Poland
- The Coat of arms of Poland is the badge used on the players jerseys.
- Nickname: The Eagles
- Association: Polski Związek Hokeja na Lodzie
- Head coach: Grzegorz Klich
- Assistants: Tomasz Kowalczyk Pawel Mateja
- Captain: Wiktoria Gogoc
- Most games: Wiktoria Gogoc (19) Klaudia Kaleja (19) Natalia Kaminska (19) Anna Sopata (19) Katarzyna Wybiral (19)
- Top scorer: Kamila Wieczorek (17)
- Most points: Kamila Wieczorek (24)
- IIHF code: POL

First international
- Poland 2 – 1 Italy (Krynica-Zdrój, Poland; 18 March 2014)

Biggest win
- Poland 11 – 0 Australia (Radenthein, Austria; 7 January 2016)

Biggest defeat
- Denmark 5 – 0 Poland (Katowice, Poland; 12 January 2025)

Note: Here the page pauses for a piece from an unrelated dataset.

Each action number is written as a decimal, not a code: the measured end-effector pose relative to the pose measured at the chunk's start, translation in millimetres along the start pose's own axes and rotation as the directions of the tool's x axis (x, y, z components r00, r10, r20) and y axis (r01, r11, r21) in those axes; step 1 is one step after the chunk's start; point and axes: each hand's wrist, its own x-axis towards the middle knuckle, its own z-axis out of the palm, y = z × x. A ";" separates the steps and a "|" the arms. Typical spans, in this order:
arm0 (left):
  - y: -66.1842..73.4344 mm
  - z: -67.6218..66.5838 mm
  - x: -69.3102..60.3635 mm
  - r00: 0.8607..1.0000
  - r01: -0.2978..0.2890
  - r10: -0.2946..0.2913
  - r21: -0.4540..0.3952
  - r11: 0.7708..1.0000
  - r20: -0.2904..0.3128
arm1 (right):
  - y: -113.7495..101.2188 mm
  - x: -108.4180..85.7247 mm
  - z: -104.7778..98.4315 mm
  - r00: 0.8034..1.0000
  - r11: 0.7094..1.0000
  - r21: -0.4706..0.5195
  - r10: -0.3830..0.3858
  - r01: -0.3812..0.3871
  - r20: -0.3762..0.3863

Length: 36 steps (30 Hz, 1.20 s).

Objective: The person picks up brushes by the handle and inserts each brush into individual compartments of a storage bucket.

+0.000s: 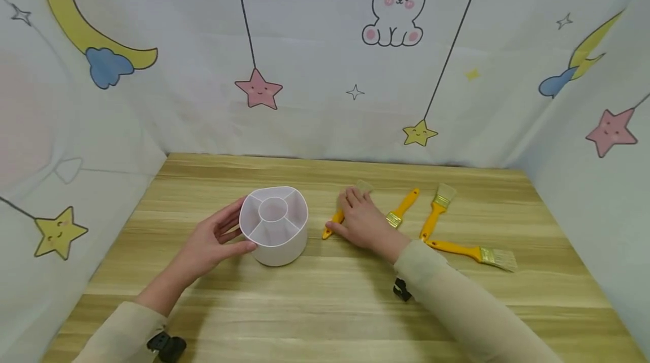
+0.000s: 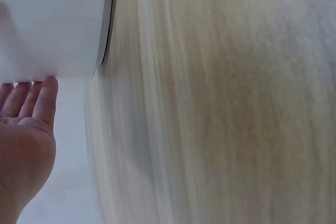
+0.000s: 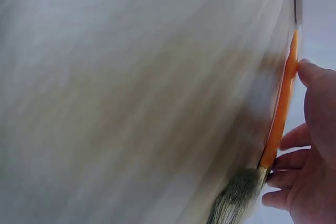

IIHF World Women's U18 Championships - Division I B
- Appearances: 10 (first in 2014)
- Best result: 2nd (2014, 2022, 2023)

International record (W–L–T)
- 25–21–0

= Poland women's national under-18 ice hockey team =

The Poland women's national under–18 ice hockey team is the national under-18 ice hockey team of Poland. The team represents Poland at the International Ice Hockey Federation's World Women's U18 Division I Qualification.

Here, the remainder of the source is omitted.